Xen hypervisor calls from OCaml

Downloads

The problem

The Xen hypervisor is a small kernel which sits below the Linux kernel(s) when Xen is running. You can make hypercalls into the Xen hypervisor - they are rather like system calls. The hypercalls allow you to do things like pulling out a list of running domains, allocating a new domain, assigning domains to physical CPUs and so on.

In libvirt we make a lot of use of talking directly to the Xen hypervisor through hypercalls.

The problems are two-fold: Firstly Xen change the binary format of hypercalls frequently and whenever they feel like it. Secondly, C is a clumsy language in which to either describe the size / alignment / endianness of binary structures, or to deal with structures which have multiple versions (because of the frequent changes).

A better approach is to use a Domain-Specific Language (DSL) for describing binary structures, and have this language compiled into highly efficient code to pack and unpack such structures.

pa_bitfields

pa_bitfields is a camlp4 macro which adds bitfield/binary structures to the OCaml language, and automatically writes functions for packing and unpacking them.

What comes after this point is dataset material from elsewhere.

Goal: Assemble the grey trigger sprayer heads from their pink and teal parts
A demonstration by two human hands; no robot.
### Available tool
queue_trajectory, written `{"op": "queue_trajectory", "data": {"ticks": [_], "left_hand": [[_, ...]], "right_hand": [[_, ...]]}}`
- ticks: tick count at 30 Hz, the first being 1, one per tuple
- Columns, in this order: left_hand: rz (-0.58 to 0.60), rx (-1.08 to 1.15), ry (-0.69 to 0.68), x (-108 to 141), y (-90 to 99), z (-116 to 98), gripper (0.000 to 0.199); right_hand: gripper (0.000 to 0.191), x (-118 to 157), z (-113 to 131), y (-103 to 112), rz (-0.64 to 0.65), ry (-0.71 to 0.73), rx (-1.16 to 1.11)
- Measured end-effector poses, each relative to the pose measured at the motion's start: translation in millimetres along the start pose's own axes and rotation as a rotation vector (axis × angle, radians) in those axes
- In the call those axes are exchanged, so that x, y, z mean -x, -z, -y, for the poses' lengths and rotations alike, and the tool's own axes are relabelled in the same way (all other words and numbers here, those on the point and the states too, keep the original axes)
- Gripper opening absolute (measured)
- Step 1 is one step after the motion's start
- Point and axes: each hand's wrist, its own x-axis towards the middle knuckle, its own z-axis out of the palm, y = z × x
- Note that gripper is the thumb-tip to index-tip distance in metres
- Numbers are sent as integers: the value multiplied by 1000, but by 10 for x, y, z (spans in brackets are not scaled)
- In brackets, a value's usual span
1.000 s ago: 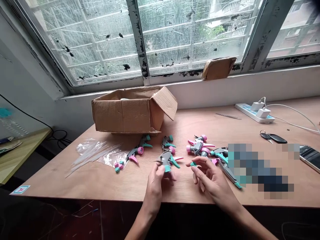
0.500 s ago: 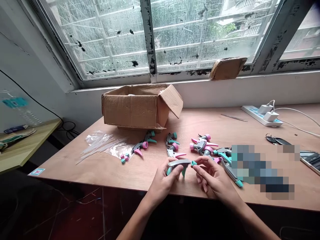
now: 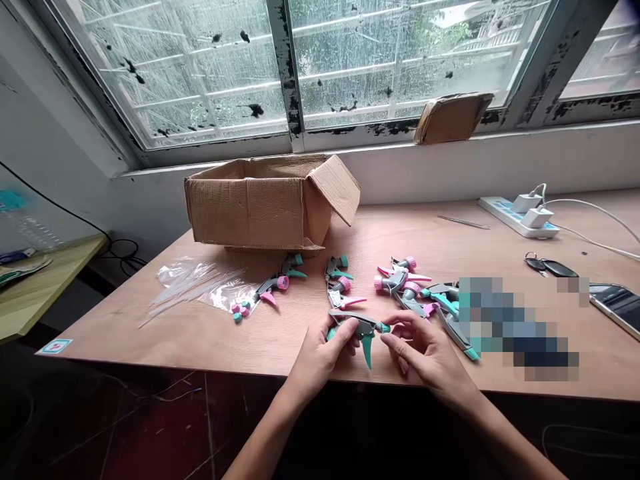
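Observation:
My left hand (image 3: 323, 350) is closed around a grey and teal trigger spray head (image 3: 367, 325), its teal trigger pointing down. At the right end of the spray head sits a small teal nozzle cap (image 3: 384, 328). The thumb and forefinger of my right hand (image 3: 423, 347) are at this cap, pinching it; the other fingers are curled. Behind my hands lie more spray heads, a grey and pink pair (image 3: 400, 277) and a grey and teal one (image 3: 339, 268). Several small pink and teal caps (image 3: 241, 311) lie to the left.
An open cardboard box (image 3: 250, 210) stands at the back left of the table. Thin clear tubes (image 3: 185, 293) and plastic bags lie before it. To the right are a power strip (image 3: 520, 217), sunglasses (image 3: 555, 267), a phone (image 3: 617, 307) and a thin metal rod (image 3: 463, 222).
My right hand has brought the teal nozzle cap against the end of the spray head; a gap showed between them before. The spray head has turned, showing more of its side and trigger.

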Motion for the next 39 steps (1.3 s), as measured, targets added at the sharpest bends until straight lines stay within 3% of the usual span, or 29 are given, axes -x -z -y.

For example to code to make the hypercall to detect the current version of Xen being used is reduced to the definition of the hypercall operation structure and code to fill that structure and make the hypercall:

type struct hypercall = {
  op : int64;    (* Operation: 64 bit int with native endianness *)
  arg[5] : int64 (* Up to 5 parameters. *)
}

(* Open the special file for making hypercalls. *)
let fd = Unix.openfile "/proc/xen/privcmd" [Unix.O_RDWR] 0

(* Construct the hypercall operation structure and pack it. *)
let hc = bits_of_hypercall {
  zero_hypercall with
    op = 17_L;   (* 17 is hypervisor_xen_version. *)
    arg0 = 0_L;
}

(* Do the hypercall, return the major:minor. *)
let r = ioctl fd ioctl_privcmd_hypercall hc

type struct xen_packed_version = {
  major : int:16;
  minor : int:16
}

let { major = major; minor = minor } = xen_packed_version_of_int32 r ;;

printf "hypervisor version: major = %d  minor = %d\n" major minor;

In this example, bits_of_hypercall is the automatically generated packing function for the hypercall operation structure, and xen_packed_version_of_int32 is another automatically generated unpacking function for the packed major << 16 | minor returned by Xen.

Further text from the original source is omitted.